So what I say here is in no way a reflection of how my parliamentary selection was run. What I take issue with is the architecture of the process, as provided for in our national party rules.

Before parliamentary selections kick off, there is internal wrangling over whether there should be an open or all women shortlist. I’d like to think that purely objective decisions are made as to where to impose an AWS in every case and that considerations of who might stand (and their patrons) do not impinge on such decisions, but many think otherwise. Then there is the shortlisting process, which is ridiculously complex, before the actual hustings itself. By that stage, it was a relief just to make it to the hustings venue, despite the need to give the speech of your life once you got there!
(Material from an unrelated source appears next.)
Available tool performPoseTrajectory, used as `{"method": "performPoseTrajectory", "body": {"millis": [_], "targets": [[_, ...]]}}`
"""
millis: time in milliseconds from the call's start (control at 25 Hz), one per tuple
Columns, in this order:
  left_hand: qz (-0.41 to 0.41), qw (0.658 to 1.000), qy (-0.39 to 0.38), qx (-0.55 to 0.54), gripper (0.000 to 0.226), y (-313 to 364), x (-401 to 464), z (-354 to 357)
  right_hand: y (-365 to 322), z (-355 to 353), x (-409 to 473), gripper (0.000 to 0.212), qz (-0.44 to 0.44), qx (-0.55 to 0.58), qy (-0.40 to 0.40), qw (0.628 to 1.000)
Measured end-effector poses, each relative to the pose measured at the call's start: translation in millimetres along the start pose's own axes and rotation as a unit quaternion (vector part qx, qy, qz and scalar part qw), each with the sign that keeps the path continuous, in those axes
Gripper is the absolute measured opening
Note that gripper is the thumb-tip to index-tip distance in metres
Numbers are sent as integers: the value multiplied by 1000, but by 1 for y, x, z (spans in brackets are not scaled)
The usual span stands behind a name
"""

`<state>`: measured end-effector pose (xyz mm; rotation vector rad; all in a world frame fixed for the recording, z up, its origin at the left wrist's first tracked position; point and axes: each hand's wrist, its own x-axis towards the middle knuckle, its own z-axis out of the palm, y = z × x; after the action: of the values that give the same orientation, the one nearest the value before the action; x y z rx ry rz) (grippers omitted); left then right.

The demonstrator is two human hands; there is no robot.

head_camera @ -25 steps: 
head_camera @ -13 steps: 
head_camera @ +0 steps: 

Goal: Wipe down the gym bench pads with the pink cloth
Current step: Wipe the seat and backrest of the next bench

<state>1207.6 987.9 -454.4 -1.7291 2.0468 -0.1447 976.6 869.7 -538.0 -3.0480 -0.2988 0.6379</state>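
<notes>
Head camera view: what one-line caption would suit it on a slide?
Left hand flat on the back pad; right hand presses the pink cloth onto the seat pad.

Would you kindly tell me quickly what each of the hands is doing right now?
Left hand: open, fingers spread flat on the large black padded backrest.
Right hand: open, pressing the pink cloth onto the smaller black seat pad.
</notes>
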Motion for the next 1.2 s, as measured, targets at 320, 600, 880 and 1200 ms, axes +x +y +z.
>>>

I would not have succeeded without the advice of many insiders who had been through the process before, with and without success, and advised me how to navigate it. My occupation is not in Westminster (nor in public affairs more generally – I’m a solicitor) but more than half a decade of activity at a local and national level gave me access to these insiders who provided me with invaluable insight. I drew on their experiences and learnt how to run a selection campaign – I would otherwise have had little chance of becoming the PPC in the constituency I grew up in and love.
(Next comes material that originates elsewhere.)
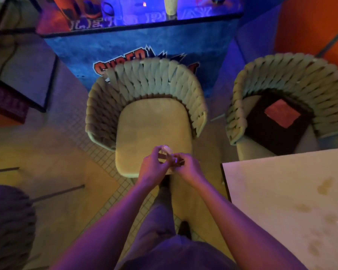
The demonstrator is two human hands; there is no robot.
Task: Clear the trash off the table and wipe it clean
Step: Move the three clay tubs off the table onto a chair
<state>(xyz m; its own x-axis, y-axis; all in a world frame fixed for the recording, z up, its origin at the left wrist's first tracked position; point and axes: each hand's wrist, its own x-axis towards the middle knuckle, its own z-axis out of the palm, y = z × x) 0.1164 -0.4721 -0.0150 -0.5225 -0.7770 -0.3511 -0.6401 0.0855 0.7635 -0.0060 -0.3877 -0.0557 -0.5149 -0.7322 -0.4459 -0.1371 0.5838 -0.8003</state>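
Two hands (153, 162) (187, 166), one wrapper (166, 151), two chairs (144, 106) (289, 98)

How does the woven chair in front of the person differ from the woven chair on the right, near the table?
The middle chair has a bare pale seat cushion; the right chair carries a dark square cushion with a reddish patch. The middle chair shows whole, while the right chair is cut by the picture's edge and partly hidden behind the table. Both have the same curved, woven, pale green back.

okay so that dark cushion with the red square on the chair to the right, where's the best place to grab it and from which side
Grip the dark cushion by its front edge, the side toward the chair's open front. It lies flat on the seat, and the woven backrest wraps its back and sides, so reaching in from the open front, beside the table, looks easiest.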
Regardless of the occasional meddling of the party machine which, lets face it, happens (did I hear any one say “parachuting”?), the actual framework of the process massively advantages those with access to insiders and connections - what I call the “hackocracy” (the inhabitants of the Westminster Village). Is it any wonder there is dearth of people from other walks of life being selected in winnable or Labour held seats at present, when the framework of the process so obviously advantages this class of people.

Hazel Blears, some time before the broach incident and her resignation (the less said about that, the better), made a good speech to the Hansard Society in which she said the following:


“Politicians must not live on ‘Planet Politics’ and behave in ways which are alien and strange to the electorate.

“This happens partly because there is a trend towards politics being seen as a career move rather than call to public service. Increasingly we have seen a ‘transmission belt’ from university activist, MPs’ researcher, think-tank staffer, Special Adviser, to Member of Parliament, and ultimately to the front bench.

“Now, there’s nothing wrong with any of those jobs, but it is deeply unhealthy for our political class to be drawn from narrowing social base and range of experience. We need people from a range of backgrounds – business, the armed forces, scientists, teachers, the NHS, shopworkers – to make good laws.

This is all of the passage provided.